# LISTED RECORDS
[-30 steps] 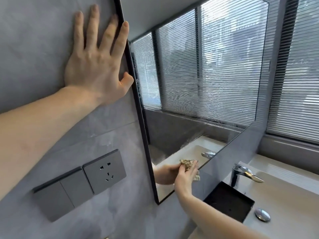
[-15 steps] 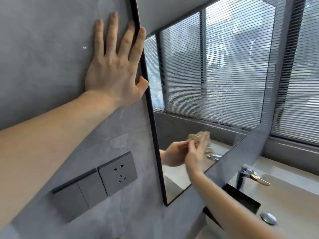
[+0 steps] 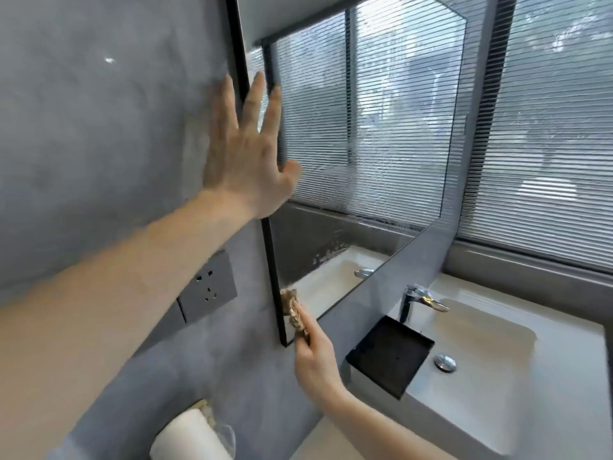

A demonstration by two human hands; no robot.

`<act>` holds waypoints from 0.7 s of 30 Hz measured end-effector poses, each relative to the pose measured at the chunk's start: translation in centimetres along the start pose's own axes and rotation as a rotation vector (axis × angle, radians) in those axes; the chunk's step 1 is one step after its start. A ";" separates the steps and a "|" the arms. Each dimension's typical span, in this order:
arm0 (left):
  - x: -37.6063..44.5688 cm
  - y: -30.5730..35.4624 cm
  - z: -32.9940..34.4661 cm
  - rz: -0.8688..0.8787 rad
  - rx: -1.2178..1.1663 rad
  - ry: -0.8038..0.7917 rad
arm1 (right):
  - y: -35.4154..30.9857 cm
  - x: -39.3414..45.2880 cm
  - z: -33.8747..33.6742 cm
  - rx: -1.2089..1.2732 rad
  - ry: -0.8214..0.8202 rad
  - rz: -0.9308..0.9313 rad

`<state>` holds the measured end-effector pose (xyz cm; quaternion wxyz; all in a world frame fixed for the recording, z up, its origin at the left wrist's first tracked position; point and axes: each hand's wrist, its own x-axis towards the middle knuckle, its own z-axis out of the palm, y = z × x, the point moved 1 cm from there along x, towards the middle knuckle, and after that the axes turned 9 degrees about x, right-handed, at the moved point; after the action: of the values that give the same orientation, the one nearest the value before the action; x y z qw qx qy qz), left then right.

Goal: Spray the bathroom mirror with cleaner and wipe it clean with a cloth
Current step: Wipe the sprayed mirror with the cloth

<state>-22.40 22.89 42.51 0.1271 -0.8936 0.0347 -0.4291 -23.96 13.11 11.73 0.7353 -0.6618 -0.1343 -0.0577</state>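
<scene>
Both hands were raised to the wall beside the basin; the left hand [image 3: 247, 161] was spread open, fingers straight and apart, lying across the black left edge of the mirror [image 3: 381, 134], with its palm over the frame and its fingertips reaching onto the glass; whether the palm pressed flat or only hovered I could not tell, for the hand was blurred. The right hand [image 3: 315, 363] was lower down, its fingers curled round a crumpled tan cloth [image 3: 293, 310] and holding it against the mirror's bottom left corner, touching the glass just inside the frame. The mirror hung on a grey wall [image 3: 99, 127]; its pane showed the reflection of slatted blinds, and a band of misty droplets and streaks lay across its middle and lower part, with a speckled patch near the reflected basin; the top of the pane looked clearer. Left of the mirror, half hidden by the left forearm, a grey socket plate [image 3: 209, 287] was set in the wall; below it, at the bottom edge of the view, stood a white paper roll [image 3: 189, 436]. To the right lay a white sink [image 3: 497, 376] with a chrome tap [image 3: 418, 300] at its back, a round chrome drain plug [image 3: 445, 362] in its bowl, and a black square tray [image 3: 389, 353] on its near left corner, just below the mirror; behind the sink a window with closed blinds [image 3: 547, 127] filled the far side.
</scene>
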 end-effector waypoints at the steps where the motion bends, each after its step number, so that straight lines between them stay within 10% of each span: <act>1: -1.3 1.6 0.4 -0.006 -0.089 -0.030 | 0.4 -0.8 -1.3 0.024 0.018 0.048; 15: -20.8 19.8 1.5 0.246 -0.864 -0.666 | 2.6 -18.5 -16.8 0.179 0.399 0.345; 21: -29.8 23.7 4.2 0.334 -0.921 -0.908 | 7.4 -28.0 -21.6 -0.229 0.424 0.511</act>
<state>-36.77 5.92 11.37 -0.2009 -0.9311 0.2953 0.0740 -46.23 -9.95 -4.92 0.6585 -0.7254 0.1990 -0.0227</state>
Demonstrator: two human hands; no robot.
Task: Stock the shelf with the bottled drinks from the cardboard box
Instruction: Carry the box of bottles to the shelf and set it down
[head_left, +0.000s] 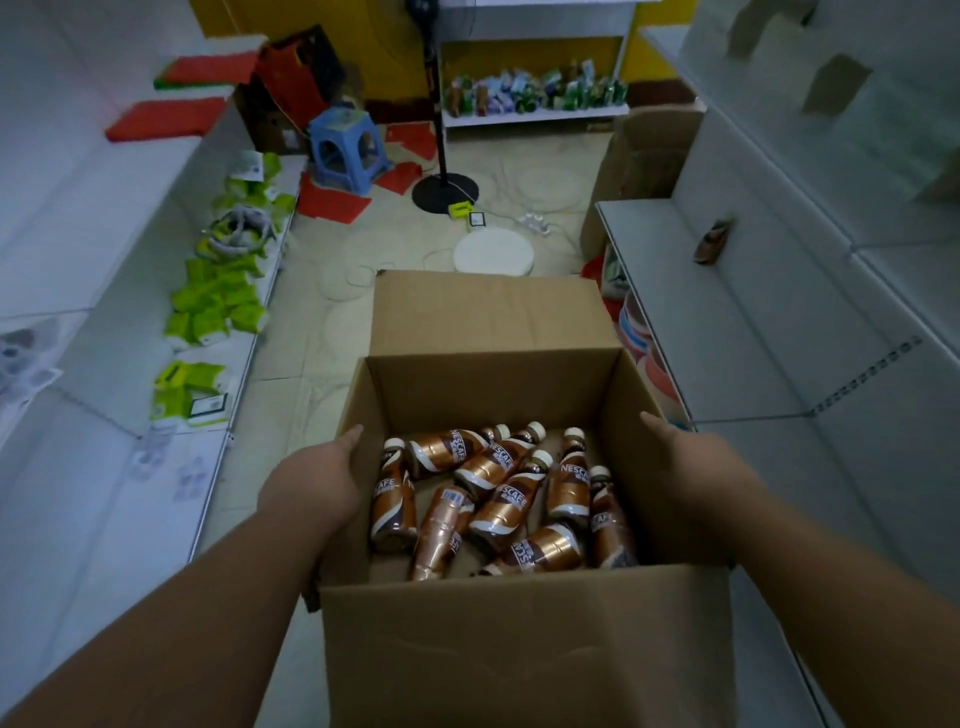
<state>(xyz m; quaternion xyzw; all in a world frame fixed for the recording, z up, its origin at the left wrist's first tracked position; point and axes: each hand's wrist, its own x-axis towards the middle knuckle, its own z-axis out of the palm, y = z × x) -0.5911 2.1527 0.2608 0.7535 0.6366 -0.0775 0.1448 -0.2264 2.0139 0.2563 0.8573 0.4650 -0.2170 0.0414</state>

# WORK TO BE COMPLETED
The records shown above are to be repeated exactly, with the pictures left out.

# OUTPUT OF THE EXERCISE
[-30 steps] 
[-15 steps] 
[+0 steps] 

A demonstration by two human hands; no robot.

`<act>` holds waypoints from 0.7 s of 30 Hz measured end-effector poses, each relative to the pose measured at the chunk's start: translation in centimetres along the start pose's own axes and rotation as a rotation vector (axis × angle, radians) in those axes; the chunk's step 1 is one step after its start. A ";" separates the steps and a "|" the arms. Each dimension's typical span, in this order:
arm0 (left):
  - x: -37.6063..44.5688 cm
  - y: -30.5730..35.4624 cm
  - z: -32.9940..34.4661 cm
  - rz: -0.8688..0.8787 rad
  - rx: -1.2178..1.1663 rad
  - ry: -0.8038..0.7917 rad
arm1 (right):
  - y: -35.4154..30.9857 cm
  - x: -39.3414..45.2880 cm
  - z: -33.8747..33.6742 cm
  - rx: -1.2089..1.2732 rad
  - ry: -0.8214..0.8202 rad
  - rz: -0.9308..0.9313 rad

`<state>` holds the measured end-effector pose (xyz cm; quaternion wxyz; all in a world frame fixed for the recording, z up, its origin at the left wrist's first tracked position; point and axes: each hand's wrist, its own x-axis towards the middle knuckle, its own z-axis out of the palm, y = z × x, the point moved 1 cm from there along x, towards the middle knuckle, and after that the axes turned 9 degrees about x, right-handed, at the moved point; after the action: of the values that give the same orientation, the one nearest the value before the action; x y z qw qx qy qz), left then right.

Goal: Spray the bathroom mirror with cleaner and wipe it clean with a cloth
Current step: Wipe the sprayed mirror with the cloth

<state>-22.40 22.89 42.51 0.1271 -0.8936 0.0347 -0.4291 -23.96 13.11 11.73 0.7353 -0.6618 -0.1343 -0.0577</state>
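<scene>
Both hands were raised to the wall beside the basin; the left hand [image 3: 247, 161] was spread open, fingers straight and apart, lying across the black left edge of the mirror [image 3: 381, 134], with its palm over the frame and its fingertips reaching onto the glass; whether the palm pressed flat or only hovered I could not tell, for the hand was blurred. The right hand [image 3: 315, 363] was lower down, its fingers curled round a crumpled tan cloth [image 3: 293, 310] and holding it against the mirror's bottom left corner, touching the glass just inside the frame. The mirror hung on a grey wall [image 3: 99, 127]; its pane showed the reflection of slatted blinds, and a band of misty droplets and streaks lay across its middle and lower part, with a speckled patch near the reflected basin; the top of the pane looked clearer. Left of the mirror, half hidden by the left forearm, a grey socket plate [image 3: 209, 287] was set in the wall; below it, at the bottom edge of the view, stood a white paper roll [image 3: 189, 436]. To the right lay a white sink [image 3: 497, 376] with a chrome tap [image 3: 418, 300] at its back, a round chrome drain plug [image 3: 445, 362] in its bowl, and a black square tray [image 3: 389, 353] on its near left corner, just below the mirror; behind the sink a window with closed blinds [image 3: 547, 127] filled the far side.
</scene>
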 end-effector waypoints at the steps where the motion bends, each after its step number, so that straight lines between them stay within 10% of each span: <act>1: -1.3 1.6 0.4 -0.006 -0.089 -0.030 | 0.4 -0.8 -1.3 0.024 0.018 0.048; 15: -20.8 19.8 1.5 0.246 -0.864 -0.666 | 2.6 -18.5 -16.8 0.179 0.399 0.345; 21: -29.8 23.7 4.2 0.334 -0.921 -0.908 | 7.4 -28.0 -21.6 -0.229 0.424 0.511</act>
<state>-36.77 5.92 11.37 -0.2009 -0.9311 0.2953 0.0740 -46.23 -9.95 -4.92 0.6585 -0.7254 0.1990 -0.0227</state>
Demonstrator: two human hands; no robot.
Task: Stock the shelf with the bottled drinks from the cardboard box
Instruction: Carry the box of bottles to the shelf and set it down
[head_left, +0.000s] 
<state>(xyz m; quaternion xyzw; all in a world frame fixed for the recording, z up, its origin at the left wrist's first tracked position; point and axes: each hand's wrist, its own x-axis towards the middle knuckle, its own z-axis out of the palm, y = z × x) -0.5911 2.1527 0.2608 0.7535 0.6366 -0.0775 0.1448 -0.2264 2.0139 0.2563 0.8573 0.4650 -0.2170 0.0414</state>

This answer is now finished.